__Goal of the exercise__: Go to the line below containing "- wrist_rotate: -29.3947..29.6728" and print exactly from there through the line containing "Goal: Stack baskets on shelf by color", both included. Print nothing else.

__Data records__:

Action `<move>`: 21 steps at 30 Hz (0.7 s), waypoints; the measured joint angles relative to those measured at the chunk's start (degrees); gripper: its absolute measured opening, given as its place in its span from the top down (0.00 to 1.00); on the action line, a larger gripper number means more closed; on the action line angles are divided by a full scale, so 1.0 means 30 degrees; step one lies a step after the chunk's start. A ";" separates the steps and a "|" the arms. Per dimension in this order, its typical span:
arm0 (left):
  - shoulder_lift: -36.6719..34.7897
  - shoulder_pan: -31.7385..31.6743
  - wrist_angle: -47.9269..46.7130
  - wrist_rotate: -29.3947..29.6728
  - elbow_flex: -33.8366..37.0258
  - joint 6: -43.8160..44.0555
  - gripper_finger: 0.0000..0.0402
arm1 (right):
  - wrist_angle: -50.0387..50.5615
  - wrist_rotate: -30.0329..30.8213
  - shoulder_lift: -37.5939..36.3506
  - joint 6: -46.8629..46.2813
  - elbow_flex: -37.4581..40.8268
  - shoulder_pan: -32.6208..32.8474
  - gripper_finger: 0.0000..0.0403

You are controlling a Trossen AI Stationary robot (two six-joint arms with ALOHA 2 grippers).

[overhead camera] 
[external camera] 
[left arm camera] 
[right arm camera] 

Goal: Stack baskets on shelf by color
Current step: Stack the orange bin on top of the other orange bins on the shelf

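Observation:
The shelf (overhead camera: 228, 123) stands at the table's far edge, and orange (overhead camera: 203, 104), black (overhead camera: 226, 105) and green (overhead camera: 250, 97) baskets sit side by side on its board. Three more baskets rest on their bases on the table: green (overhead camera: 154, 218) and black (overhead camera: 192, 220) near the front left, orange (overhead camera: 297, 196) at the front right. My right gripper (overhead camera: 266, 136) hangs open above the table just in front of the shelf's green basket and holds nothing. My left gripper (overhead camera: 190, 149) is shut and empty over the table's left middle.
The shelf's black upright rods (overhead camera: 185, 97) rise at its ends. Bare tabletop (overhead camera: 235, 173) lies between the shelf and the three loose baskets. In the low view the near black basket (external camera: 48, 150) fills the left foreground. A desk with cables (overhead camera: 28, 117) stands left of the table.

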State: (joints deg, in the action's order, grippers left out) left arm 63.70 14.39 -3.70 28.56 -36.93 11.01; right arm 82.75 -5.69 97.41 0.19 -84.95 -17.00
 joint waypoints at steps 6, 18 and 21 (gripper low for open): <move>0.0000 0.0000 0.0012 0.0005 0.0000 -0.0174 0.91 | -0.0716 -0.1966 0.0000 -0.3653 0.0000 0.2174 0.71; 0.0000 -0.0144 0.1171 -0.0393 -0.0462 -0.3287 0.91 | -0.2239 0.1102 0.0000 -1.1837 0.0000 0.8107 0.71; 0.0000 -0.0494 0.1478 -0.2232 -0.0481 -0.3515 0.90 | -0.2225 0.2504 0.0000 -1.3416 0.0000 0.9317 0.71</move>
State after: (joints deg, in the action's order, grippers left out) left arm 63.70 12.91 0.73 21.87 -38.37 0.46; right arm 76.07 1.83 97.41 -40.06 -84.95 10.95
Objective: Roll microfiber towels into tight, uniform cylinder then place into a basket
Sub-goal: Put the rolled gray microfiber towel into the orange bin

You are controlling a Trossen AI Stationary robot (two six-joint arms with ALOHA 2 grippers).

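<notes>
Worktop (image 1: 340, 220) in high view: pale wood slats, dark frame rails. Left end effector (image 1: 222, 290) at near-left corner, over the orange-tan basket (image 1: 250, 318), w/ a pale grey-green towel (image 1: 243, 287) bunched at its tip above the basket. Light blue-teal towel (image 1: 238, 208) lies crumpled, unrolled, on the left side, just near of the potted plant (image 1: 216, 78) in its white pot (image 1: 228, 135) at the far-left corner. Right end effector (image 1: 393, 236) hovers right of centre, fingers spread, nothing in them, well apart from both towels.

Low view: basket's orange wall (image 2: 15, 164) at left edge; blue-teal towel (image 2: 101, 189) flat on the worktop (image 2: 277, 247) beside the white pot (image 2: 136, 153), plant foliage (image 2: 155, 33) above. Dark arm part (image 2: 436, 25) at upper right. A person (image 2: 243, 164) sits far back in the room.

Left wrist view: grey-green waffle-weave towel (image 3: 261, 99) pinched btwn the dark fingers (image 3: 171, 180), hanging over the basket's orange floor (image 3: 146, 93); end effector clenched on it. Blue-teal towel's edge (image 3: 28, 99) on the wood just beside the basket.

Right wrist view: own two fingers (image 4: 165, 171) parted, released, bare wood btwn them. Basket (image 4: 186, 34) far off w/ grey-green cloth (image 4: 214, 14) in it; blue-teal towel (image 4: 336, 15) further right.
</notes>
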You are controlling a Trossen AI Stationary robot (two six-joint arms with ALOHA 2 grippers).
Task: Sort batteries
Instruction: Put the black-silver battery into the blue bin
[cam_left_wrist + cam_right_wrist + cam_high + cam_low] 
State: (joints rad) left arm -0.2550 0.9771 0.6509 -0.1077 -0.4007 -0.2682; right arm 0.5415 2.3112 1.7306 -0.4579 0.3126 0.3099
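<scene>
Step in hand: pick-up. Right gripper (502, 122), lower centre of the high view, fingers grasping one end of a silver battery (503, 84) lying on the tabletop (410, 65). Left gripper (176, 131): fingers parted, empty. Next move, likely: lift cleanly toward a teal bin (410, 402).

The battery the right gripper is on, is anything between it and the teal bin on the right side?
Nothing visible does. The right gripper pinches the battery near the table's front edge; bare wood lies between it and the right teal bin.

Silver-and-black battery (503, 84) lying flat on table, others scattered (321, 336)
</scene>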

__Your solution__:
  - wrist_rotate: -29.3947..29.6728
  - elbow_flex: -33.8366..37.0258
  - joint 6: -43.8160..44.0555
  - gripper_finger: 0.0000..0.0402
arm1 (right):
  - wrist_angle: -50.0387..50.5615
  - wrist_rotate: -30.0329..30.8213
  - shoulder_lift: -37.5939..36.3506
  - joint 6: -46.8629..46.2813
  - elbow_flex: -37.4581..40.8268
  - shoulder_pan: -32.6208..32.8474
  - gripper_finger: 0.0000..0.0403

You are controlling a Trossen AI Stationary robot (two six-joint arms with ALOHA 2 grippers).

[overhead camera] 
[external camera] 
[left arm camera] 
[right arm camera] 

Goal: Stack baskets on shelf by color

This exercise has nothing further to it.